Reputation: 267
I'm using Anaconda and BeautifulSoup to scrape data off a site.
import requests
resp = requests.get('https://www.url.com')
Weathertest = resp.text
from bs4 import BeautifulSoup
soup = BeautifulSoup(Weathertest,'lxml')
mintemp = BeautifulSoup(Weathertest, 'lxml')
mintemp.find_all('p',class_='weatherhistory_results_datavalue temp_mn')
What I'm trying to do is pull the minimum temperature for a particular day. Here's the html of the page:
<tr class="weatherhistory_results_datavalue temp_mn"><th><h3>Minimum Temperature</h3></th><td><p><span class="value">47.3</span> <span class="units">°F</span></p></td></tr>
I realized after I tried the above and got the result of [] that the weatherhistory class is not a p class so the above doesn't work. Instead, I tried:
mintemp = BeautifulSoup(Weathertest, 'lxml')
mintemp.find_all('tr',class_='weatherhistory_results_datavalue temp_mn')
And the result I got is the entire html string above (from tr class through the /tr). I've tried finding how to pull a p value from a tr class but I'm not coming up with anything. I'm fairly new to all this, so I'm sure it's something simple I just don't know yet.

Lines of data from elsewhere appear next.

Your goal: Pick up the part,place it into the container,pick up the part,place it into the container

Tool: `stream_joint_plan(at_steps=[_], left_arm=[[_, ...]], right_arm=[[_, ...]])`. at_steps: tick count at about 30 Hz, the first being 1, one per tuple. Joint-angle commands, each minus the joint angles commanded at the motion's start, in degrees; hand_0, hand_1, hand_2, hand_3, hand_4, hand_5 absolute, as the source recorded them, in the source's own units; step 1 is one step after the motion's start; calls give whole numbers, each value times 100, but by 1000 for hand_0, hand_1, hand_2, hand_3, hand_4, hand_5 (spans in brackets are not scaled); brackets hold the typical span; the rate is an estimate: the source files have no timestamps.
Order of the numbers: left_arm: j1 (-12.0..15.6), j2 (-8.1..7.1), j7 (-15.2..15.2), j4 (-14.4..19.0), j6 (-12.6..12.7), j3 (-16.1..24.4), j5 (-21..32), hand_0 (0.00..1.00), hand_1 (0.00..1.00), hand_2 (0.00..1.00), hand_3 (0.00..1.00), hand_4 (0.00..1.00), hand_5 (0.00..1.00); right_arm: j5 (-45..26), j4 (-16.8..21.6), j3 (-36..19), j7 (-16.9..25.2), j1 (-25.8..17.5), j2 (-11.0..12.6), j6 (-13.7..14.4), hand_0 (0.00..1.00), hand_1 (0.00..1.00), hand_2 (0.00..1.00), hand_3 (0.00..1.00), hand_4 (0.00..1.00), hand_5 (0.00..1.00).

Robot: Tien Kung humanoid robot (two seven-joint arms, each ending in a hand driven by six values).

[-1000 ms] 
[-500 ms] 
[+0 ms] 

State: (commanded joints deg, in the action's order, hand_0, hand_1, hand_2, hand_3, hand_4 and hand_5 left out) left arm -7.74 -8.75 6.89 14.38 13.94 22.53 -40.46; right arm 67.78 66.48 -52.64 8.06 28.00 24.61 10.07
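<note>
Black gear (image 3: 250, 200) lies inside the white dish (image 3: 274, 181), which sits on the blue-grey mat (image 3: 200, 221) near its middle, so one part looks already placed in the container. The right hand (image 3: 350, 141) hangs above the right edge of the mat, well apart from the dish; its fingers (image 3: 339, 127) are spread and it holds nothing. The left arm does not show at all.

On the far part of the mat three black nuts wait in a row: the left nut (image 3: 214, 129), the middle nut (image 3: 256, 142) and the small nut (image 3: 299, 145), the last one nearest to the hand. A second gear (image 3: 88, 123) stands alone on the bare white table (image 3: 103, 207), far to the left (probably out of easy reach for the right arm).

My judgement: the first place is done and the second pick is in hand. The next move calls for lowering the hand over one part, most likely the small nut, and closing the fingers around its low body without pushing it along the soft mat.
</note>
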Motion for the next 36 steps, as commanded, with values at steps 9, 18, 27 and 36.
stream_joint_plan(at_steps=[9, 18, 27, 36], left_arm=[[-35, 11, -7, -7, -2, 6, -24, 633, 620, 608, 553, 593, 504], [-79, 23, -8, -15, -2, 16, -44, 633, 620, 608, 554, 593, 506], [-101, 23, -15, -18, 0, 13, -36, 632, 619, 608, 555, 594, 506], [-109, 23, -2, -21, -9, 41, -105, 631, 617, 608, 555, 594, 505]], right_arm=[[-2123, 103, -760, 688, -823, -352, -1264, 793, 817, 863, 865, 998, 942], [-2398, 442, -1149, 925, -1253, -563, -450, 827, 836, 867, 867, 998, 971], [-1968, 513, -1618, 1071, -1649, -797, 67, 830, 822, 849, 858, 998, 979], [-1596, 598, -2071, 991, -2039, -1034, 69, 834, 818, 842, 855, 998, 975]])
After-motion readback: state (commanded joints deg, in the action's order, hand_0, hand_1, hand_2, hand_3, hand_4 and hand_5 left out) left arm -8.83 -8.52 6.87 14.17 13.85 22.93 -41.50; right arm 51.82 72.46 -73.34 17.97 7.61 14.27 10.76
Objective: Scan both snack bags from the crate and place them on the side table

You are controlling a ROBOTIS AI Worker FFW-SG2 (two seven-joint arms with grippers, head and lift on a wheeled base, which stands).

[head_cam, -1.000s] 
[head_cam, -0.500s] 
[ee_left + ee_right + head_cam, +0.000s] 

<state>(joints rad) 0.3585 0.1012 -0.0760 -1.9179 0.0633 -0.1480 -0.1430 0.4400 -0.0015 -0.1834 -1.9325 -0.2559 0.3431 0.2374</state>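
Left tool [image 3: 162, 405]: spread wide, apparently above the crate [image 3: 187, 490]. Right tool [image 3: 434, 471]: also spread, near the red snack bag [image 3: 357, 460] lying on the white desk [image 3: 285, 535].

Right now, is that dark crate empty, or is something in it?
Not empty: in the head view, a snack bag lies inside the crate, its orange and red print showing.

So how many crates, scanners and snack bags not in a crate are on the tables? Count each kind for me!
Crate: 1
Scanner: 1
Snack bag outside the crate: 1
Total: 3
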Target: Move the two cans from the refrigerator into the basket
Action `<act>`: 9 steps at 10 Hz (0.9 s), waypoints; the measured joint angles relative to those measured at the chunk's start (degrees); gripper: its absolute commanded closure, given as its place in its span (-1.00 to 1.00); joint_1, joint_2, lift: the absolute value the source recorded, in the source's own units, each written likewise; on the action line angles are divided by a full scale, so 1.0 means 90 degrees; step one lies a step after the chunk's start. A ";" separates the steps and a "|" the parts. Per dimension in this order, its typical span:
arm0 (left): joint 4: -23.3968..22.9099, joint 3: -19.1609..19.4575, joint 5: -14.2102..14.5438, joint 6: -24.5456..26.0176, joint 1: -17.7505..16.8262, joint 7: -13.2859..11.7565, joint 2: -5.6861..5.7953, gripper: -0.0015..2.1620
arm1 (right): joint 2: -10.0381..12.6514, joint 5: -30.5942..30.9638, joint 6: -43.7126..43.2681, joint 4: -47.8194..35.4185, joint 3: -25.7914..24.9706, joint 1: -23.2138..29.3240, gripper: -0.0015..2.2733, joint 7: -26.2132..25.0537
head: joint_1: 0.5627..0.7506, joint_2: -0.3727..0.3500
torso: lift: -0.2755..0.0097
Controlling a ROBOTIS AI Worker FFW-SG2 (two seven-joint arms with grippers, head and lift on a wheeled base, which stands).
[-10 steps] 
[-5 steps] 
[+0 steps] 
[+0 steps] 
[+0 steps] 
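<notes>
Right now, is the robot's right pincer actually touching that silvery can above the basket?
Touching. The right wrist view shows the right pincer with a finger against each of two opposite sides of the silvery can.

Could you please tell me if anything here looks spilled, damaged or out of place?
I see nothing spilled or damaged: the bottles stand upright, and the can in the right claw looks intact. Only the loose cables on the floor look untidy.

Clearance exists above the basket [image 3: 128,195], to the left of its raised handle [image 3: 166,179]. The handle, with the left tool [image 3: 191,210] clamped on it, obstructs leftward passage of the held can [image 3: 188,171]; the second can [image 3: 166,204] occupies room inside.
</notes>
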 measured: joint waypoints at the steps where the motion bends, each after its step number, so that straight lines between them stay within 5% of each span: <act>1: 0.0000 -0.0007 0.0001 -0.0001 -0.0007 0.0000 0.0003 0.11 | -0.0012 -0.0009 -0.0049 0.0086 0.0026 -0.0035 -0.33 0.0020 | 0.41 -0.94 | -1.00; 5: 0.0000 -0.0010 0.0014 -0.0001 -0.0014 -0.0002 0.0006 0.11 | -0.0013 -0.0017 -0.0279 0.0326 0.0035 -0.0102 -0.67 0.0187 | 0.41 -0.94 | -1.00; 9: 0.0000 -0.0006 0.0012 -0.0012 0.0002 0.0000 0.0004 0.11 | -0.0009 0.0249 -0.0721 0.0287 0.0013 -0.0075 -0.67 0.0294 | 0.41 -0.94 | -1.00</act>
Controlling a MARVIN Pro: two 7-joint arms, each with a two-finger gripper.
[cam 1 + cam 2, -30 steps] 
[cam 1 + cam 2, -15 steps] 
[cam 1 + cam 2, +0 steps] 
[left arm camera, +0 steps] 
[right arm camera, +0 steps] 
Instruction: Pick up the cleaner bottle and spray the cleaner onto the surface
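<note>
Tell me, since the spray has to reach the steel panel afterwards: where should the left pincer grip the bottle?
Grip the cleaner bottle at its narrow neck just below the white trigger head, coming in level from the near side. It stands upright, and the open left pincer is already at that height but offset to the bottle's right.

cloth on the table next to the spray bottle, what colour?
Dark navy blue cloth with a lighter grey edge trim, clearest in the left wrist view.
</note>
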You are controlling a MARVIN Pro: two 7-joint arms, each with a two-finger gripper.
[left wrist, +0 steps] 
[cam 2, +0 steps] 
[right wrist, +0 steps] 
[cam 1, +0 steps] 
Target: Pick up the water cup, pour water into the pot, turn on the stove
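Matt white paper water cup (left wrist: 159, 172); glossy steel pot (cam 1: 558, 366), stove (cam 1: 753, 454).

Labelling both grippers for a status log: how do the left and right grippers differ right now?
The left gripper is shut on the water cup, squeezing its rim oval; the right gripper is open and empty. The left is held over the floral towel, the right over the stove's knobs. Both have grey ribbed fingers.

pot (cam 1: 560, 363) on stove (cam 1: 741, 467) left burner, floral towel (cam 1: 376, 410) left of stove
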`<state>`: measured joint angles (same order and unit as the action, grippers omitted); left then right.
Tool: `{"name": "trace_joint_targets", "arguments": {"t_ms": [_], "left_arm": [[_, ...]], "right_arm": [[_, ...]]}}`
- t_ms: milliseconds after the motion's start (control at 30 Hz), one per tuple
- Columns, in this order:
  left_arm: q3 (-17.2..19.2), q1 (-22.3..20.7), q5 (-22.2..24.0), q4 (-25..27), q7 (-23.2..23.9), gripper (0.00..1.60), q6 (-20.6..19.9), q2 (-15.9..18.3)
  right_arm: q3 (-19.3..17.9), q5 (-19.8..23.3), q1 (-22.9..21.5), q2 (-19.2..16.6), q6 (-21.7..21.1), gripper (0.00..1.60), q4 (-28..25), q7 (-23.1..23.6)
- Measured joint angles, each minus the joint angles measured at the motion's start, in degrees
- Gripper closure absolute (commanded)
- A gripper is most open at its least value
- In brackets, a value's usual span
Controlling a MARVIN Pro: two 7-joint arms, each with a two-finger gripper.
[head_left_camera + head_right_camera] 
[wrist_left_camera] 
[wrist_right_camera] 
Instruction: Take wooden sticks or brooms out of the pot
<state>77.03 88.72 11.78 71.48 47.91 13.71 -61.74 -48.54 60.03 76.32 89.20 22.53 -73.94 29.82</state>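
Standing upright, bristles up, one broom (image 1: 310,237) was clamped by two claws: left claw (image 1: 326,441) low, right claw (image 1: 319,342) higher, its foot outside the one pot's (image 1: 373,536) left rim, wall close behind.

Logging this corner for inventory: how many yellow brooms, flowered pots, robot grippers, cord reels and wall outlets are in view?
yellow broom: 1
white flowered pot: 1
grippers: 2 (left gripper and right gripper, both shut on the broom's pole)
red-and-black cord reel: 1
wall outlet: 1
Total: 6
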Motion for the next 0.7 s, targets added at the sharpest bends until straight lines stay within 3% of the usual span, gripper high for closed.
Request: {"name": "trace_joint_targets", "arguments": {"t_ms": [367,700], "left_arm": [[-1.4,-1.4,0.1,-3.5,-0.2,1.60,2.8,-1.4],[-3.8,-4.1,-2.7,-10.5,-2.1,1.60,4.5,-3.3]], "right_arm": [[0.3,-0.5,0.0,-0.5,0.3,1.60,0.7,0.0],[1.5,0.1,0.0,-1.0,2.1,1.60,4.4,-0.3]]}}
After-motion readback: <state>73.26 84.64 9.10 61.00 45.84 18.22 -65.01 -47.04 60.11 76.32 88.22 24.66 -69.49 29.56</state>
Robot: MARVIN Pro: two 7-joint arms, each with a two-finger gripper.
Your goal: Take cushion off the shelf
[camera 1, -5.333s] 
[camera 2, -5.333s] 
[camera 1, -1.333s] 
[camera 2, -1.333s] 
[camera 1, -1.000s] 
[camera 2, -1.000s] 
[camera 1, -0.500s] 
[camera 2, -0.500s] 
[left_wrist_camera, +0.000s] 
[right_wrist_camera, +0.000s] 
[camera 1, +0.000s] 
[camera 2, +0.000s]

Or perhaps I need a compound statement, like "find all the tr class above and then give me the p value" but I'm not sure how to code that.
Upvotes: 1
Views: 466
Reputation: 1030
try this:
>>>data = """<tr class="weatherhistory_results_datavalue temp_mn"><th><h3>Minimum Temperature</h3></th><td><p><span class="value">47.3</span> <span class="units">°F</span></p></td></tr>"""
>>> from bs4 import BeautifulSoup
>>> soap = BeautifulSoup(data,"lxml")
>>> temp = soap.find_all("tr",{"class":"weatherhistory_results_datavalue temp_mn"})
>>> for i in temp:
a = i.find("span",{"class": "value"})
print(a.text)
Upvotes: 1